Sanctions et « crise du gaz » ?
Une guerre des sanctions venant de Russie et de l’Occident serait explosive pour l’Ukraine, de même que son intégration à un « bloc » contre l’autre. Le projet de « Partenariat oriental » proposé par l’UE à six pays limitrophes est aberrant, à la fois dans son contenu de libéralisation destructrice et parce qu’en contradiction avec des liens économiques avec la Russie : il divise la Moldavie et a été à la racine de la crise ukrainienne de novembre ?[2].

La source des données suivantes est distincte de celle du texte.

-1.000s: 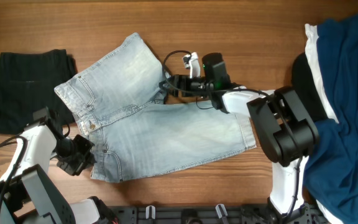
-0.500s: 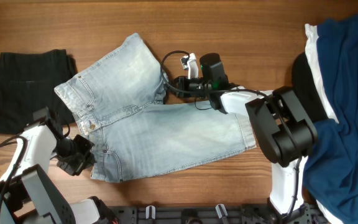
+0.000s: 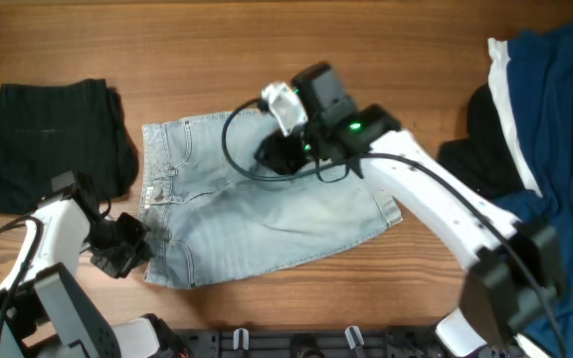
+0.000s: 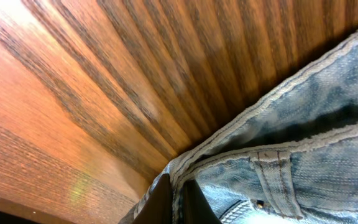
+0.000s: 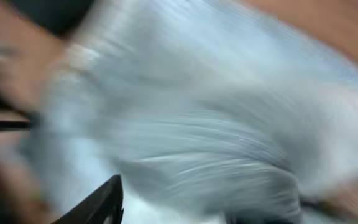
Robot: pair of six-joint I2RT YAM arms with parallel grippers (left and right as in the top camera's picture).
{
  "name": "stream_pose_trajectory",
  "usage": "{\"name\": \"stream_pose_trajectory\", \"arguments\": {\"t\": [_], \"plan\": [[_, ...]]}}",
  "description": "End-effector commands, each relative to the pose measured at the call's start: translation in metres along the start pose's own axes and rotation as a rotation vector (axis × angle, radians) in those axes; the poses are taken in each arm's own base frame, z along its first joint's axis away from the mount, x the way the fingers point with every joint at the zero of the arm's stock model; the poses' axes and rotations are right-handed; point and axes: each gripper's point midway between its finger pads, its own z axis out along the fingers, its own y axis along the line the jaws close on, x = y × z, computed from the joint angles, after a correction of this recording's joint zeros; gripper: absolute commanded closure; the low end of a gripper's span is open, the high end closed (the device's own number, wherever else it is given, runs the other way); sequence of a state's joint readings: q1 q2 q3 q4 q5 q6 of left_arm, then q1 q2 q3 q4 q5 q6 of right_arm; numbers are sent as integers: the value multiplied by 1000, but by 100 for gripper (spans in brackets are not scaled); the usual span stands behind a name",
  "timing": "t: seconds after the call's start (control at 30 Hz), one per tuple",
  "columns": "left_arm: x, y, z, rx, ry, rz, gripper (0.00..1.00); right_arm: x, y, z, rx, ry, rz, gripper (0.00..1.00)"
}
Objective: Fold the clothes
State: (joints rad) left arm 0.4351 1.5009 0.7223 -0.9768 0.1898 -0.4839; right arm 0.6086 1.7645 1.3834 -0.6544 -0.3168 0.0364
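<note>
The denim shorts (image 3: 267, 214) lie flat at the centre of the tabletop (image 3: 386, 50), waistband to the left and hem to the right. Their upper part is doubled over into a roughly rectangular shape.

Left tool (image 3: 139, 246): positioned at the lower-left corner of the shorts, at the waistband end. In the left wrist view, its two dark fingers (image 4: 157, 202) are clamped on the edge of the waistband (image 4: 278, 134), with the denim pinched between them. A belt loop (image 4: 272, 177) sits just beside the grip point.

Right tool (image 3: 279, 157): positioned over the upper middle of the shorts, above the doubled-over layer. The right wrist view is motion-blurred and filled with pale denim. Only one dark finger (image 5: 98, 205) shows at the lower edge. Whether this tool is apart or together cannot be told.

A black garment (image 3: 53, 144) lies folded at the left edge, apart from the shorts. A blue-and-white garment (image 3: 555, 119) lies heaped at the right edge.
</note>
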Motion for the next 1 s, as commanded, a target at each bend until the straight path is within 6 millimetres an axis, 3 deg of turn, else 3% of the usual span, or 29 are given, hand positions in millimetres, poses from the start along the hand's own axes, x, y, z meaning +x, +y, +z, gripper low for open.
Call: {"name": "stream_pose_trajectory", "arguments": {"t": [0.0,0.13,0.23,0.3,0.33,0.4,0.6,0.73,0.8,0.9,0.97], "plan": [[-6,3,-2,-14,-19,-1,96,40,-126,-21,656,10,473,41],[-6,3,-2,-14,-19,-1,96,58,-152,-31,618,8,764,41],[-6,2,-2,-12,-23,0,96,55,-153,-26,526,31,718,41],[-7,2,-2,-11,-25,1,96,47,-138,-13,394,57,598,35],[-7,2,-2,-11,-25,1,96,44,-119,-5,274,83,528,32],[-7,2,-2,-11,-25,1,96,52,-95,2,175,148,496,30],[-9,1,-2,-6,-32,2,96,88,-85,-1,230,275,650,26],[-9,0,-2,-5,-34,2,96,73,-81,20,219,180,607,24],[-9,0,-2,-5,-34,2,96,57,-82,38,208,60,639,23],[-9,0,-2,-5,-34,2,96,51,-88,55,230,-16,708,24],[-9,0,-2,-5,-34,2,96,60,-105,61,322,-29,759,39]]}}
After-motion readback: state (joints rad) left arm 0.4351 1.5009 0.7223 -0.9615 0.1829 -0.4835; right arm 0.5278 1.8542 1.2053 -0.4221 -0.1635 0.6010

Une nouvelle « crise du gaz », comme celle de 2006 entre la Russie et l’Ukraine, serait un désastre, pour l’Ukraine et pour beaucoup d’autres pays. Compte tenu des besoins et de l’épuisement d’autres gisements, la dépendance de l’UE au gaz russe devrait passer de près de 50% à 70% d’ici à 30 ans. Ecrasante pour les anciens membres ou partenaires de l’URSS, elle est de 65% en Autriche, 37% en Allemagne et en Italie, des pays qui ont cherché des accords directs avec Moscou. La Commission européenne prônait plutôt de s’émanciper du gaz russe via le projet Nabucco. Mais essuyant plusieurs revers et trop coûteux, celui-ci a été abandonné en juin 2013.

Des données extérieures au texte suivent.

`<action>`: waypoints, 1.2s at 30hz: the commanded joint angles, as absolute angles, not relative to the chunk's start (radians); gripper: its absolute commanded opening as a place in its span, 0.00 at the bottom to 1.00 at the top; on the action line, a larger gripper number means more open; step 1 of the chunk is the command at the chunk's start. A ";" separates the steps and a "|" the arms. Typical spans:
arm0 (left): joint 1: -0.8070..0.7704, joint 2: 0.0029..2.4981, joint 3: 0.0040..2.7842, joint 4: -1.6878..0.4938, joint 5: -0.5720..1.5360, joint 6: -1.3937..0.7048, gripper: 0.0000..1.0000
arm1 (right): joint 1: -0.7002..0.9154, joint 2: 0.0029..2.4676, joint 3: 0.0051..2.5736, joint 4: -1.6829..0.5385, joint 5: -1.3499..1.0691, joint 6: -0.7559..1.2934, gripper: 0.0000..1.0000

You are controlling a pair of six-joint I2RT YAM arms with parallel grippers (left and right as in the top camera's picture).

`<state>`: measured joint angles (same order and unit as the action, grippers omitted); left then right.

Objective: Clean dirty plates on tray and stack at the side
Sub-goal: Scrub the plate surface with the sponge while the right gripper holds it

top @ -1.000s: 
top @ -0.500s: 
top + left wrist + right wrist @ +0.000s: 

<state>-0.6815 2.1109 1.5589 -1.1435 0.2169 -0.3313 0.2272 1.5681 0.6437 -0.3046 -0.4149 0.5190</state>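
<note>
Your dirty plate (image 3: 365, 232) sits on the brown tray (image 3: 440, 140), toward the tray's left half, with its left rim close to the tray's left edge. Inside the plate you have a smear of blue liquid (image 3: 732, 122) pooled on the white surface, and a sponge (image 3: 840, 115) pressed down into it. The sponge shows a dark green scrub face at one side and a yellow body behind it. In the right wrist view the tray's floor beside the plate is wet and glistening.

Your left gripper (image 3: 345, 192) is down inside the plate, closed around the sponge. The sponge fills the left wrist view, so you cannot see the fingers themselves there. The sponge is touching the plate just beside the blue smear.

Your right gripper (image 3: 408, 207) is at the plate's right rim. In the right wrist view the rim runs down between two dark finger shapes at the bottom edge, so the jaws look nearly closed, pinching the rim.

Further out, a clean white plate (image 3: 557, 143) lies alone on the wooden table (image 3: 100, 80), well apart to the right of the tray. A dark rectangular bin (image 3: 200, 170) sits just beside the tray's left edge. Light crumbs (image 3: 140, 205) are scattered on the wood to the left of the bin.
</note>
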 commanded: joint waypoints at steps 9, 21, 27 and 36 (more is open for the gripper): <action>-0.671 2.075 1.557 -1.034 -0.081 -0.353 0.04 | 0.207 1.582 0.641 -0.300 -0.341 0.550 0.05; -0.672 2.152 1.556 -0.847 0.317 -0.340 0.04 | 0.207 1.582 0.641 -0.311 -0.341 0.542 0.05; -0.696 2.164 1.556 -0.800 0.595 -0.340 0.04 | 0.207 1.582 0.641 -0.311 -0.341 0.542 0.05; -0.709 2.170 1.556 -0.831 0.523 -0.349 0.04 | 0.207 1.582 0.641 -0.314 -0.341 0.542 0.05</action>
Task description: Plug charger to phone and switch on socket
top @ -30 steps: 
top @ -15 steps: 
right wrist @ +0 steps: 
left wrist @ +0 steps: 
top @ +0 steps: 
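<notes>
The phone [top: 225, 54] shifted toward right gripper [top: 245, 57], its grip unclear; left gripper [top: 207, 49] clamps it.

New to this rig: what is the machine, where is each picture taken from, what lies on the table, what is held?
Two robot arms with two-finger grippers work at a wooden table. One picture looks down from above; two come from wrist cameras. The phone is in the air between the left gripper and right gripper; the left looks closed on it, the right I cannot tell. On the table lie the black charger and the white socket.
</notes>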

La Russie reste donc le premier fournisseur de gaz naturel de l’UE qui transite à 80% par l’Ukraine. Mais l’UE est ce faisant aussi une ressource majeure et un partenaire commercial important pour la Russie. L’Ukraine est donc un lien entre les deux.
Divisions : fragilité ou atout ?
On ne peut assimiler les régions russophones de l’Ukraine à la Crimée, ce « cadeau », alors anodin, de Khrouchtchev en 1954. Lors du référendum de 1991, alors que même les régions de l’Est russophone votaient à plus de 80% pour l’indépendance, seuls quelque 30% de la population de Crimée votaient oui, et il fallut l’octroi d’une radicale autonomie en 1993 pour empêcher une logique de sécession. Les 12% de Tatars de Crimée qui ont appelé à boycotter le récent référendum – comme les Albanais de Macédoine ou les Serbes de Croatie avaient boycotté les référendums d’indépendance de ces républiques – se trouvent à leur tour en position charnière pour négocier des droits sociaux et nationaux, côté russe et ukrainien.
On peut et doit chercher à transformer ces conflits en atouts et dépasser au plus vite les incertitudes constitutionnelles et politiques qui sont sources de manipulations explosives : l’actuel « gouvernement d’union », même s’il comporte une part de légitimité, est une déformation aussi bien du poids réel de l’extrême droite dans le pays, que des autres partis et des aspirations de Maïdan. L’élection présidentielle ne permettra pas non plus une représentation du pays tout entier ni des choix pluriels possibles.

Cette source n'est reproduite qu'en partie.